I have spent a great deal of time in my so far 46 year career
testing and verifying makers specs for audio equipment
( including speakers ) and find very little to complain about.



Then why do we keep seeing frequency ranges without tolerances? And why
will you never see a distortion spec on a loudspeaker?


** Here is the context that Mr Dorsey mischievously snipped:

" As I said, published specifications for loudspeakers, and in fact, for
most audio products, aren't worth the paper they're printed on "

My comment was clearly about *published specs* !!

If specs are simply not supplied, that is another matter.


I get the spec sheet.
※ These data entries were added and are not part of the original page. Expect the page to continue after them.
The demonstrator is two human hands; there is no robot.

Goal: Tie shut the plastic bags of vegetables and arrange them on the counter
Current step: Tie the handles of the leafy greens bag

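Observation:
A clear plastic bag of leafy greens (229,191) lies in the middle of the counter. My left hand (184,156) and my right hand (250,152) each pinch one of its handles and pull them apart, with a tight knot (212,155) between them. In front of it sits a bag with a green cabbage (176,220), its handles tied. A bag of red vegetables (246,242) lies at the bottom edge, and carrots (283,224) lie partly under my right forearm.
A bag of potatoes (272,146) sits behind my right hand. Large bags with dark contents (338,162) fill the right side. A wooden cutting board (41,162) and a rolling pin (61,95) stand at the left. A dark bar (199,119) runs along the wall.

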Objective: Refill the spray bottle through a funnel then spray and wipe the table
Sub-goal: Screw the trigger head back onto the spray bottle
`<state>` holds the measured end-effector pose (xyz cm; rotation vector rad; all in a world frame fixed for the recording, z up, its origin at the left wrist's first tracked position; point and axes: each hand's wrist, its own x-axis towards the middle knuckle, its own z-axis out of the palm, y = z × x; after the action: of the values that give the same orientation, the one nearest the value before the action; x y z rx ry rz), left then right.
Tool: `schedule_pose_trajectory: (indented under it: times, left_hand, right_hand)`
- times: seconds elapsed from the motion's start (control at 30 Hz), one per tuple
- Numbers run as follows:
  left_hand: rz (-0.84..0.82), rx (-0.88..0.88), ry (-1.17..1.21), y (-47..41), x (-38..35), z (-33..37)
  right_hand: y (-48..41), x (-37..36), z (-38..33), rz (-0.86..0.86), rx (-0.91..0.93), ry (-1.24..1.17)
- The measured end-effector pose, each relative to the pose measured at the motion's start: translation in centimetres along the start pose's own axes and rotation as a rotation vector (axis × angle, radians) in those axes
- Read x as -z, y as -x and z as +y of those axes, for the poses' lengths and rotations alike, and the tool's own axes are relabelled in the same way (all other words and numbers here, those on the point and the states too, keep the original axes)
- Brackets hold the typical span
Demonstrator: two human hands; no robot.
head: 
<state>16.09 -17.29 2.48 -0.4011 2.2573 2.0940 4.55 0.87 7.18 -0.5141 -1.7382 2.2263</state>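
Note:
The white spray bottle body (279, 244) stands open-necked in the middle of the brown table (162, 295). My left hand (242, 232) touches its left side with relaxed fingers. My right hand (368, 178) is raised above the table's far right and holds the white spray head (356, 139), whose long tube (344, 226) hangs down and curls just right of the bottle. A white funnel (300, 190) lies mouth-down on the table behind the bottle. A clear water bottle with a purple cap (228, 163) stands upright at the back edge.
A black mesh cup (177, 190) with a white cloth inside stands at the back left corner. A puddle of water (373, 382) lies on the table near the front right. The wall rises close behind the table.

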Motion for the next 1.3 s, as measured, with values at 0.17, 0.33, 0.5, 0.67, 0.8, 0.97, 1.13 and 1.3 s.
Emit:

Important stuff is missing. Enough to frequently
make the spec sheet worthless.

It's getting worse too. I have three microphones from China with the same
frequency response plots. The measured frequency response of all three
bears no connection to the supplied plot. The manufacturer bought a capsule
from someplace and put the capsule manufacturer's plot on the microphone
datasheet, totally ignoring the contribution of the rest of the microphone.


The term "frequency range" means what is says, the range of frequencies a speaker is capable of producing. Frequency response is a different spec, requiring a graph.


You put enough power into anything and it'll move. Maybe not for very long
before it fails, but it'll move.

Distortion specs are non simple, as the amount varies widely with frequency and level. Reviews sometimes cover THD with a series of graphs.


Yes. Be really nice to see distortion spectra too, but you won't see one on
a datasheet.
--scott

--
"C'est un Nagra. C'est suisse, et tres, tres precis."